When you get off the MAX from downtown, if you walk left instead of right, you’ll soon be walking along the open left field area. Cheapskates can watch the game here from behind a fence. Savor it, because when a new 4,000-seat eastside stand is built, that view is going away.

Even though they’re getting rid of the baseball configuration, they’re still keeping artificial turf. Why? The Portland State University football team plays there.

Wrap-up

I’d say it was really tragic if Portland didn’t have other kinds of entertainment to rely on. Still, the lack of effort on the city’s part to help the Beavers will surely not sit well with MLB if Portland were to ever engage in a new effort to get a team. The Blazers and some preservationists blocked a bid for a AAA stadium on the site of the old Memorial Coliseum. Several sites that were considered as potential MLB ballpark sites have already disappeared. The best one, the USPS facility near Union Station, is slated for different types of mixed development. PGE Park was important because it could’ve been a good transitional facility.

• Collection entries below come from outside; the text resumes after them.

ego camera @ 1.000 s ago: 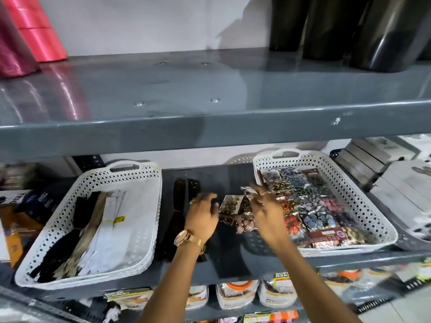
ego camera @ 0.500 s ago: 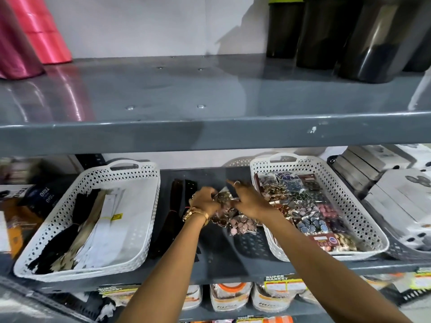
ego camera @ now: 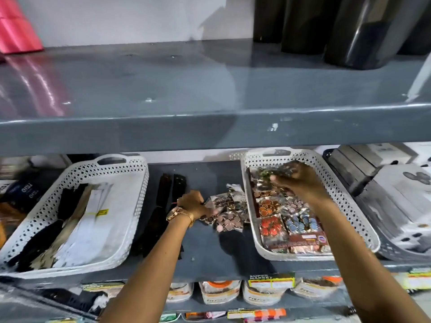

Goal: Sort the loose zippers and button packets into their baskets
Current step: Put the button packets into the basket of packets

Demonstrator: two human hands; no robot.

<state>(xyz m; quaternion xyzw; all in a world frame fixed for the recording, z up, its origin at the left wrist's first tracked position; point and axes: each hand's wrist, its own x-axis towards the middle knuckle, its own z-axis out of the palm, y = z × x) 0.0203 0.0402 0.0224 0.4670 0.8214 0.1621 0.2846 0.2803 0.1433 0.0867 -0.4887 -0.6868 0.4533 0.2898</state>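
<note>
Two white perforated baskets stand on the grey shelf. The left basket (ego camera: 140,183) holds black, tan and white zippers (ego camera: 77,227). The right basket (ego camera: 363,227) holds several colourful button packets (ego camera: 289,224). Between them lie loose dark zippers (ego camera: 163,201) and a small pile of loose button packets (ego camera: 228,210). My left hand (ego camera: 193,203), with a gold watch, rests on the left edge of that pile, fingers closed on a packet. My right hand (ego camera: 296,180) is over the back of the right basket, shut on a blurred button packet (ego camera: 277,171).
The upper grey shelf (ego camera: 210,127) overhangs close above the baskets, carrying dark containers (ego camera: 349,31) and pink rolls (ego camera: 16,31). Grey and white boxed goods (ego camera: 396,201) crowd the right. Packaged goods (ego camera: 221,292) hang below the shelf's front edge.
My right hand has lifted a packet from the loose pile and carried it right, over the right basket. My left hand stays at the pile.
</note>
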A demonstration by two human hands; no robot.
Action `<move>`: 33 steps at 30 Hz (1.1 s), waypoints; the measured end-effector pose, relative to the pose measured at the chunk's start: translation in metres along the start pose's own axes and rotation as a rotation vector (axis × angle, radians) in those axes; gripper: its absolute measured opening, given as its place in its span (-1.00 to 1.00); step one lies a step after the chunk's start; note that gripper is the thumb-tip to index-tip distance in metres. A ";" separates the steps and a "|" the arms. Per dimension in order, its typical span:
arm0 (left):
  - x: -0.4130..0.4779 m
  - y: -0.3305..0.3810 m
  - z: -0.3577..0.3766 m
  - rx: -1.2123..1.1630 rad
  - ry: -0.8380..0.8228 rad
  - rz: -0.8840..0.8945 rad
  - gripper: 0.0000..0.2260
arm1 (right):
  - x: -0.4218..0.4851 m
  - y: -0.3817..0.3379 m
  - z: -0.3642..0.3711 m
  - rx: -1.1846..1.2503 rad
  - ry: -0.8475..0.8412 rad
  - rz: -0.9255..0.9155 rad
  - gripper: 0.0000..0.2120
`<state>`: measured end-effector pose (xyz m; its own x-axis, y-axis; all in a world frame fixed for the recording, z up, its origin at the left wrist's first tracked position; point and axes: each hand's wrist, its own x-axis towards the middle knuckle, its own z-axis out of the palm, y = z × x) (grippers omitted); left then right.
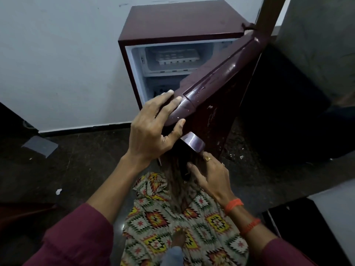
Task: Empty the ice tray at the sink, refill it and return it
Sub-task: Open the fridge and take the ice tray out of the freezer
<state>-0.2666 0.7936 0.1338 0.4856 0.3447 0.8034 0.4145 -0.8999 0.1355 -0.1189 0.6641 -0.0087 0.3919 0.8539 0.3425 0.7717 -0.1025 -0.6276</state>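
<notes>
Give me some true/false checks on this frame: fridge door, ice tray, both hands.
1. The fridge door is open. True.
2. The ice tray is in the left hand. False: it sits in the freezer compartment at the top of the fridge.
3. The left hand grips the door's top corner. True.
4. The right hand holds a cup. False: it holds nothing, its fingers relaxed low by the door's front.
5. The fridge is white outside. False: it is maroon.
</notes>
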 end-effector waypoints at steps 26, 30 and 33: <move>0.040 0.214 0.117 -0.684 -0.175 0.475 -0.65 | -0.109 0.105 -0.155 0.215 0.653 0.378 -0.61; 0.052 0.231 0.135 -0.636 -0.203 0.532 -0.57 | -0.110 0.098 -0.168 0.230 0.792 0.258 -0.68; 0.063 0.234 0.149 -0.594 -0.212 0.511 -0.48 | -0.104 0.094 -0.175 0.244 0.794 0.214 -0.57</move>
<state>-0.0246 0.6449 0.1303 0.6648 -0.1572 0.7303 -0.3465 -0.9310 0.1151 0.0008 0.4761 0.0189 0.8215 0.2090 0.5305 0.5477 -0.0305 -0.8361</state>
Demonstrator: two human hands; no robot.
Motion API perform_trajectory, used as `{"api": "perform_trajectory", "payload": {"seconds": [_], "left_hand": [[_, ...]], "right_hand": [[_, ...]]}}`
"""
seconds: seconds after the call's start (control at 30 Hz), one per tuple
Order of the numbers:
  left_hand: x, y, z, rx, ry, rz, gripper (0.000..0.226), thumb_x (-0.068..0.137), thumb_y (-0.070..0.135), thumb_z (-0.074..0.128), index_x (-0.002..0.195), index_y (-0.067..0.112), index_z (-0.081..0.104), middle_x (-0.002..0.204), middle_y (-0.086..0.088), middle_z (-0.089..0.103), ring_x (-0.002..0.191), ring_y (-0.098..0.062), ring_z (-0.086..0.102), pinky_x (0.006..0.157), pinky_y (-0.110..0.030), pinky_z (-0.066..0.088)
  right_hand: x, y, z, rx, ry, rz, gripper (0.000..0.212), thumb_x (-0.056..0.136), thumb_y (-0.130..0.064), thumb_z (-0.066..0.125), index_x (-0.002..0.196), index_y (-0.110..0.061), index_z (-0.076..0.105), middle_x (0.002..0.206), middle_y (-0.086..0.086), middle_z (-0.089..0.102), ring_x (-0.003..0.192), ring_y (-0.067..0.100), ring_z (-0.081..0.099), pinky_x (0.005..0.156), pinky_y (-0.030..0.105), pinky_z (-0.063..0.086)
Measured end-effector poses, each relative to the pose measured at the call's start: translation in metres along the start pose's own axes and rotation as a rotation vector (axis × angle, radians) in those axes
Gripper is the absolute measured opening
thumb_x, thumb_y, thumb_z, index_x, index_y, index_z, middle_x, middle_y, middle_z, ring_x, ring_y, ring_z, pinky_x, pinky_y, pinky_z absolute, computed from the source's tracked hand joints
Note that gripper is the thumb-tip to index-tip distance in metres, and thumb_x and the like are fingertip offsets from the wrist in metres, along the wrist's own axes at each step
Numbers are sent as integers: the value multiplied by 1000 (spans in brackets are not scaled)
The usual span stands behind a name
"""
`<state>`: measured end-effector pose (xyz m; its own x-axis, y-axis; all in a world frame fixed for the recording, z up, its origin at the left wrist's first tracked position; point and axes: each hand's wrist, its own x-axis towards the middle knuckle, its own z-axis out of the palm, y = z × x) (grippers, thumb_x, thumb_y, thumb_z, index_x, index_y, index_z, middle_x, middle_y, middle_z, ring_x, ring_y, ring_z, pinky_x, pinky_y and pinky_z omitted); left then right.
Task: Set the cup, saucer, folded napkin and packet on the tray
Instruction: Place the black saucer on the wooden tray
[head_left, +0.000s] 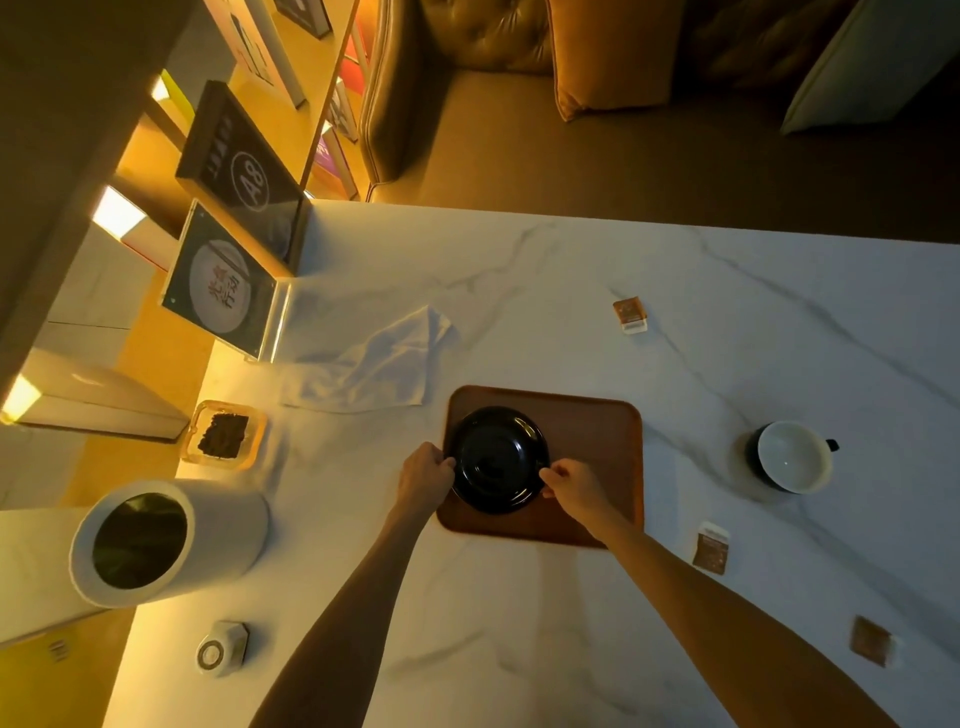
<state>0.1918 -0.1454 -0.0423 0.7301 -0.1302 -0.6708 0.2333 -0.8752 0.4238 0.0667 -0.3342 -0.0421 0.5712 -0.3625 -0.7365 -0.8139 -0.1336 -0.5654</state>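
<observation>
I see left hand (426, 470) and right hand (569, 483) pinching opposite rims of the saucer (496, 460) between them (stiff, slick, probably fragile).

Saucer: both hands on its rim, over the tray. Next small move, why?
Probably release the saucer: it seems to lie on the tray, left hand and right hand pinching its rim. The cup stands off the tray.
</observation>
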Motion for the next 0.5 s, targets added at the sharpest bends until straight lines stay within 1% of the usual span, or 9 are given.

Now there’s no telling how a franchise move could happen, so it’s probably expansion or bust. And while I’m an advocate for expansion (mostly for scheduling and realignment concerns), I’m one of the few and I have no pull. With that in mind, good luck, Portland. I hope my next summer pubcrawl there includes a baseball game. But I’m not counting on it.

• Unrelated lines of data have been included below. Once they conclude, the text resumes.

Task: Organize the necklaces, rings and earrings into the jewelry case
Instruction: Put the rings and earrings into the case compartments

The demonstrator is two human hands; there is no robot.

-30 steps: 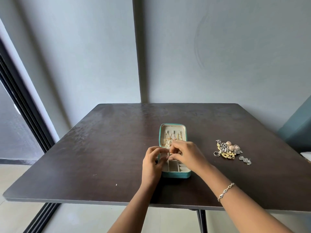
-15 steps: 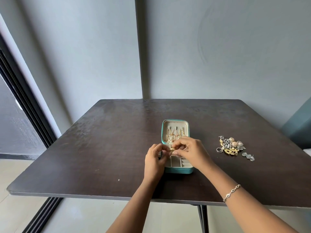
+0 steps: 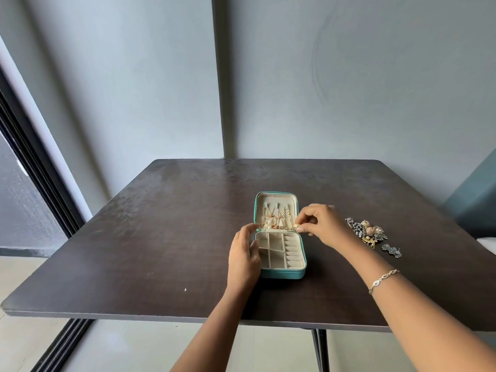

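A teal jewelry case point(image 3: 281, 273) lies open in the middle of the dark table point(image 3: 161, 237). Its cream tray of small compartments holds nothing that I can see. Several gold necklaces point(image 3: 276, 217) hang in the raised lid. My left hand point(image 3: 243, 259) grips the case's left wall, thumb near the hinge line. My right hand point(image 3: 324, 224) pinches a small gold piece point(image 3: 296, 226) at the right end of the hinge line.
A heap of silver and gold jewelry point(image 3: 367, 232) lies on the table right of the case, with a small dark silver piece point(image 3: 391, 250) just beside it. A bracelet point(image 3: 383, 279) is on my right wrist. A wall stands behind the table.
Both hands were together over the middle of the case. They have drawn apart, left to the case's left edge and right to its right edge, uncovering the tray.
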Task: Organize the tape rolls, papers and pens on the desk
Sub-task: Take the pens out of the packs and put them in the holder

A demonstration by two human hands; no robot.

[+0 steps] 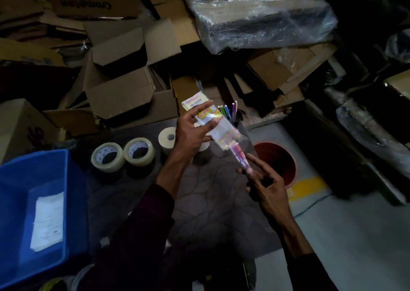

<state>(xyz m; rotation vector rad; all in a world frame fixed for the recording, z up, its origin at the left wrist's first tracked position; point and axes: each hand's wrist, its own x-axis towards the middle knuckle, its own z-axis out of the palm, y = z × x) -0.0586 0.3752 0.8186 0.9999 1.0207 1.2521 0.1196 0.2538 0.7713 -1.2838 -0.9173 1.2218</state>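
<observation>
The person holds a clear plastic packet [221,128] with colourful printing above the middle of the counter [213,202], tilted so that its sealed top points toward the far edge and its open end toward the right edge. The left hand [192,133] grasps the packet from the left, thumb across its front and fingers curled behind it. A bundle of pens [240,160] sticks out of the packet's lower end. The right hand [264,184] pinches the tip of that bundle between thumb and curled fingers, while its index finger lies straight alongside the pens.

On the counter near its far left corner stand two clear tape rolls [107,156] [139,151], touching each other and tipped so that their cores face the camera. Just beside them toward the right lies a cream tape roll [166,139], partly hidden by the left hand. At the far right corner a dark pen cup [235,120] holds several upright coloured pens [228,111], close behind the packet.

A blue bin [13,179] sits at the counter's left edge with a stack of white papers [47,219] lying flat inside it. Beyond the right edge, a reddish-brown bucket [280,157] stands on the floor. Open cardboard boxes [119,91] are piled past the far edge, and a plastic-wrapped bundle [261,17] rests on top of more cardboard further back.
</observation>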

5 thoughts on “Day 12: Portland (A Eulogy)

  1. Very sad. I used to go to both Beavers and Timbers games there–I lived three blocks away. Portland seems like a better soccer town, but it still should be able to support baseball.

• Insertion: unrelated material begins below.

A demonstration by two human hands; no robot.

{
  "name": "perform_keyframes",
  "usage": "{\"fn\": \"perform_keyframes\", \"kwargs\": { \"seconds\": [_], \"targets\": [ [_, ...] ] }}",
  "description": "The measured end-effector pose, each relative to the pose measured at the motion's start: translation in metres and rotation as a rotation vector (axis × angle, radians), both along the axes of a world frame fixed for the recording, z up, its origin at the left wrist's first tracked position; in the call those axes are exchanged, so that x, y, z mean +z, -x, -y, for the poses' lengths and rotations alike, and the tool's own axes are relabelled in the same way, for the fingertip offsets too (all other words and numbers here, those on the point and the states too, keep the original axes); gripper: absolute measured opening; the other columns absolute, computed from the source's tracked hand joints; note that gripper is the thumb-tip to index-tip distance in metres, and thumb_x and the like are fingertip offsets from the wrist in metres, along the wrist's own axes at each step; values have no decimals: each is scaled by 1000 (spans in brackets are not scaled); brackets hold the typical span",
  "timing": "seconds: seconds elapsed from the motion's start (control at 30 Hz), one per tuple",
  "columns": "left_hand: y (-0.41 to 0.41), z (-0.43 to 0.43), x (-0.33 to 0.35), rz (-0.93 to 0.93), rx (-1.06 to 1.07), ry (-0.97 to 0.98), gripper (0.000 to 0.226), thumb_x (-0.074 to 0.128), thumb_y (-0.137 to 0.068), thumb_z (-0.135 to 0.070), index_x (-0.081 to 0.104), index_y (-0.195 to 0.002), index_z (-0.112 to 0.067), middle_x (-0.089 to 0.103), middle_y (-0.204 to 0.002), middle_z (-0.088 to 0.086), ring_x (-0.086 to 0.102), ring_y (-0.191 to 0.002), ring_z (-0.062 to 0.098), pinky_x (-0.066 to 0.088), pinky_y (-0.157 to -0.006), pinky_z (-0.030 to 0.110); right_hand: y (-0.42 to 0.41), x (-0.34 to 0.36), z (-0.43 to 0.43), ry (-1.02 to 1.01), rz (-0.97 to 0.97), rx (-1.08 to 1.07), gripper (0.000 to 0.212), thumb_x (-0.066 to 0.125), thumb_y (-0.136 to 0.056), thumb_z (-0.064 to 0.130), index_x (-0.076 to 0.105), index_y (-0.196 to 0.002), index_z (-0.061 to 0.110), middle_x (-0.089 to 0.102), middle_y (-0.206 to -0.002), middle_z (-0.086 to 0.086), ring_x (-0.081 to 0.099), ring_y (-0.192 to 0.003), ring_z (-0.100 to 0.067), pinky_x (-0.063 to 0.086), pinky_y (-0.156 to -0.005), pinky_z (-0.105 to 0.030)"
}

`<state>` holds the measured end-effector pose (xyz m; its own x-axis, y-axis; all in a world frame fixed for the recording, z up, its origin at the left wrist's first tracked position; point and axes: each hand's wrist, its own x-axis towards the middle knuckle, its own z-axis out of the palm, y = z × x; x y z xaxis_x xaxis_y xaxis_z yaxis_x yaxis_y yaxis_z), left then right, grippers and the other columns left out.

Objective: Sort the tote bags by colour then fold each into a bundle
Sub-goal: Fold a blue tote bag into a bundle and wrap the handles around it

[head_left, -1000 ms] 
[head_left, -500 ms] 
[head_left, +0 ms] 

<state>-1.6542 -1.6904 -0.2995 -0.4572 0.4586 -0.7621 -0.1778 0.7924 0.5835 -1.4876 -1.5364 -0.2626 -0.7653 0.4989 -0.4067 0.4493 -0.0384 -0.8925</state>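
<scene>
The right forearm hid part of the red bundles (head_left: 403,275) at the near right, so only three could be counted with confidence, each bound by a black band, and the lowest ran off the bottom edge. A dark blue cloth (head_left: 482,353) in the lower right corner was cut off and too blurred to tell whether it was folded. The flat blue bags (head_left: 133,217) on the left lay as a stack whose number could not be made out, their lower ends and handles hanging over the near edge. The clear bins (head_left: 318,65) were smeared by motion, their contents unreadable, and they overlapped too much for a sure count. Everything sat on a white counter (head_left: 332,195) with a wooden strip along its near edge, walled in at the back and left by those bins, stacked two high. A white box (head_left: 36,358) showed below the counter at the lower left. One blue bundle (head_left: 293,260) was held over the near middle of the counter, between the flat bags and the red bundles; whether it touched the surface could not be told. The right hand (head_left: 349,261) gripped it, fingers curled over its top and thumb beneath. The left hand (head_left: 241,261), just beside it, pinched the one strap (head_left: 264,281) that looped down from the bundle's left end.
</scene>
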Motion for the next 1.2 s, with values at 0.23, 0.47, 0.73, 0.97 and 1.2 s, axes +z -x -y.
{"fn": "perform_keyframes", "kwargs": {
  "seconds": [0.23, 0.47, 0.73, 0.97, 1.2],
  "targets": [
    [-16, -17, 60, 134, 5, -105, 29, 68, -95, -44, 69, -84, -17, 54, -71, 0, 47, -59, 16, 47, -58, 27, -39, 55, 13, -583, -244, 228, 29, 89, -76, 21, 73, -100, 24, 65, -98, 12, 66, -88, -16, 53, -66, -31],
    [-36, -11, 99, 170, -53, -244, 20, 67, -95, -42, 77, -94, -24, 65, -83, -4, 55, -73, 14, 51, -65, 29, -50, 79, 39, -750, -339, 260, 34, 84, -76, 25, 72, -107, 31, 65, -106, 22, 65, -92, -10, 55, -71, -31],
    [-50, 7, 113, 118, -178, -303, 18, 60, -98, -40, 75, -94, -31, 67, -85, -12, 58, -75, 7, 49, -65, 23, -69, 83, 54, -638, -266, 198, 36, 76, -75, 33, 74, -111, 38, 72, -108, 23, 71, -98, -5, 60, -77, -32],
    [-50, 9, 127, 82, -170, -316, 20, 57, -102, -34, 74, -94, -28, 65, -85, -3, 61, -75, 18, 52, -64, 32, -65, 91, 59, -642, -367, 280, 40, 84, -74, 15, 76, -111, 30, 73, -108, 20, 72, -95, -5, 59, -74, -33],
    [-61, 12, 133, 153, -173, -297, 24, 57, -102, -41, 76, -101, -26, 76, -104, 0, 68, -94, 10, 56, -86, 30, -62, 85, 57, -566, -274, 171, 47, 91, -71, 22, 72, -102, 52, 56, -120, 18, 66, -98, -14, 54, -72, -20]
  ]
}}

  2. I’m a Green Partier and all, but eliminating a baseball team for soccer seems un-American.

  3. Well to be fair they’re not eliminating one for the other. The baseball team tried pretty damn hard to get a new ballpark built. There was just no one willing to play ball (pun intended). And the team itself isn’t going away, it’s just moving away which isn’t all that unusual in minor league baseball. In fact in the end it will end up being beneficial as any of the suggested locations for the Beavers, be it San Marcos, Escondido, Tuscon, or even Texas are closer to their MLB parent in San Diego. Is it great Portland is losing their baseball team… again. No. But is it a tragedy? Hardly. The Beavers were a moderately well attended AAA team at best. And in the end Portland has been much more excited about their USL and now MLS soccer Timbers than they ever were about the 4th incarnation of the Beavers.

  4. Very interesting observations ! Especially the “getting there”: to read that there hardly is any parking at the stadium (great transit) and that you can walk from downtown (or park at Fred Meyer — the Diridon equivalent would be the Target lot). I hope that San Jose could get a similar arrangement without building too much parking (other than the proposed garage behind the Arena, and even that is a waste of land).

  5. @erw – PGE Park’s location may be most analogous to a Diridon stadium location, now that I think about it. However, you can expect one-third or one-quarter the attendees there compared to San Jose, due to the stadium’s size. There’s a Good Neighbor Agreement which you might want to look at and compare to whatever exists between HP Pavilion and the area neighborhoods.